Когда Петр Романович и Андрей прибежали к пристани, там уже суетилось десятка два человек. Председатель колхоза, одноглазый Матвей Елуков, перекрывая матерками бестолковый бабий вой, налаживал мостки к амбару на пристани, вполовину залитой разбушевавшейся рекой. В амбаре хранились удобрения, шифер для коровника и мешки с цементом.
— Бабы, выносить из склада! — скомандовал Матвей, когда были сделаны жиденькие, в одну досточку, мостки.
— Мужики, за мной на пристань… С топорами. Настил рубить! Скобы где? Чего скобы не несут, так вашу…
На мостки первой выскочила Анфимья.
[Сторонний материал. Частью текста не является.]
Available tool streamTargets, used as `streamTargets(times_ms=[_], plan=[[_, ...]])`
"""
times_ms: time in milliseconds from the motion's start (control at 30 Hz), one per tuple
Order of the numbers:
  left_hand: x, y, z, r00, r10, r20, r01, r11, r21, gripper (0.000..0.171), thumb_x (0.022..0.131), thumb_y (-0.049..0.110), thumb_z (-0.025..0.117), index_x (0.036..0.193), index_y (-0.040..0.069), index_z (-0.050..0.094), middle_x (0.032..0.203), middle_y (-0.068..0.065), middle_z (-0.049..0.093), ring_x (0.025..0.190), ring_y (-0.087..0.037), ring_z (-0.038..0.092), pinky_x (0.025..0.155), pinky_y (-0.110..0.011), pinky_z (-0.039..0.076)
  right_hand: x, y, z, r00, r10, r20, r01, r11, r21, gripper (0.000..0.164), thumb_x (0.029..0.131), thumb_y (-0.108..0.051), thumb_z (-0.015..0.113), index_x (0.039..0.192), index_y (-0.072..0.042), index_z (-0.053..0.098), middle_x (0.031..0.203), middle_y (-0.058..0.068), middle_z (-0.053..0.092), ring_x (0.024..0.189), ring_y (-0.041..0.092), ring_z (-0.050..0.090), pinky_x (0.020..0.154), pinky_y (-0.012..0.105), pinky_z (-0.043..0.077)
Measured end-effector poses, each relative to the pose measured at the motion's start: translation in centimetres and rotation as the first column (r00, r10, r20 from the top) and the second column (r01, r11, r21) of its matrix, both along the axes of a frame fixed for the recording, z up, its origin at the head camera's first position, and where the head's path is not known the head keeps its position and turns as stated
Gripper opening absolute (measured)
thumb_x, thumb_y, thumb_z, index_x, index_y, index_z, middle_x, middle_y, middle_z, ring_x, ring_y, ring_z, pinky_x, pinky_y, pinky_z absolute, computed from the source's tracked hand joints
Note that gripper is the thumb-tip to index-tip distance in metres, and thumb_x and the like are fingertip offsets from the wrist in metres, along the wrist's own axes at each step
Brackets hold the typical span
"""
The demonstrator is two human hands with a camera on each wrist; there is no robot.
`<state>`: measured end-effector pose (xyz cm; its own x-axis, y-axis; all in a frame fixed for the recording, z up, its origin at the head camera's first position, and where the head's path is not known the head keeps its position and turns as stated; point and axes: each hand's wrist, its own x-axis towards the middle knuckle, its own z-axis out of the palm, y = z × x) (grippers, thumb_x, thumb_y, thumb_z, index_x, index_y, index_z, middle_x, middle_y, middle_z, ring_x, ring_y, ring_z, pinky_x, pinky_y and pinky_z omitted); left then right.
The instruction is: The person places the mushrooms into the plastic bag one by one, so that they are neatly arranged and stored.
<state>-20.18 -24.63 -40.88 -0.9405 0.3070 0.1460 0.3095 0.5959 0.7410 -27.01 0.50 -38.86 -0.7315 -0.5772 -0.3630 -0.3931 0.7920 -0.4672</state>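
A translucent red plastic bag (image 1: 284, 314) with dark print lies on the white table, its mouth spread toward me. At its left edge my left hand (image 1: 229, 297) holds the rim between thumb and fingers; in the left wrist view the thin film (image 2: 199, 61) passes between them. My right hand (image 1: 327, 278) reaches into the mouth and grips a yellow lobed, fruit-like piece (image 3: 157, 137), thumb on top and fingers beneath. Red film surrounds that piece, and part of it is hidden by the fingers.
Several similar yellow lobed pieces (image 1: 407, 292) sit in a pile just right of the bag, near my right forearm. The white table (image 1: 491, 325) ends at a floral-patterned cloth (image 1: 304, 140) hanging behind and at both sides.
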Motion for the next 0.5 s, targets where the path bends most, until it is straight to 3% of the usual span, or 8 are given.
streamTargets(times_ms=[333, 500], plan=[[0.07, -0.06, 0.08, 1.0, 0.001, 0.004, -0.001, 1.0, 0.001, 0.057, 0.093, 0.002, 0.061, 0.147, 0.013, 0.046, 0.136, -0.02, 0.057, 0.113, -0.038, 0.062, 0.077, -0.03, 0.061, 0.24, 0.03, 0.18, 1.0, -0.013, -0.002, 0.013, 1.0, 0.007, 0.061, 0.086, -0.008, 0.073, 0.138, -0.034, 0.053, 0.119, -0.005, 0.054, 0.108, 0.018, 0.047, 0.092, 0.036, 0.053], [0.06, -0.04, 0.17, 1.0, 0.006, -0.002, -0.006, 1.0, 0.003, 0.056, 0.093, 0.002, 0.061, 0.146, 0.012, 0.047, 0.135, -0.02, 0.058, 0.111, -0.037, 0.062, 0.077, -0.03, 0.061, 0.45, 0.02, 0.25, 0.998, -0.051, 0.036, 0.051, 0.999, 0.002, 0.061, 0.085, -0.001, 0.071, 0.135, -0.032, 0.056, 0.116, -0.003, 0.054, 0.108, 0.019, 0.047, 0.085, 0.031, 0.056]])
Взвизгивая от страха, прошла по раскачивающимся доскам над бурлящей водой, нырнула внутрь амбара и тут же появилась с бумажным мешком на плече.
— Давай, жонки! Ходи друг за дружкой! — взвинченным голосом крикнула Анфимья, ловко одолела мостки и с облегчением скинула на увале мешок с цементом.
Стиснутая обрывистыми берегами, вздувшаяся от дождей река, обрала на повороте край суглинка и подмыла сваи. Они наклонились, и половина пристани оказалась под водой. Река в слепом беге наваливалась на затопленный край, пригибала его, ломая скрепы и выворачивая настил. Причальный брус, отстегнутый от упоров, завис и тяжело раскачивался от толчков стремительной воды.
Подмытый край пристани надо было отбить, пока течение не свернуло его в тяжкий ком и не ударило по амбару с колхозным имуществом.
Осторожно, пробуя ногами опору, Петр Романович и Андрей прошли на пристань.
Черные от многолетней грязи, скользкие двухдюймовые доски настила с трудом поддавались топору. Вывернутые из пазов, они упрямо цеплялись за брусья, за бревна поперечных связей. В этой шевелящейся, пугающе поскрипывавшей путанице нужно было вышибать тяжелые пластины. До остервенения лупить по ним топорами, раскалывать, отбивать от свайных бревен.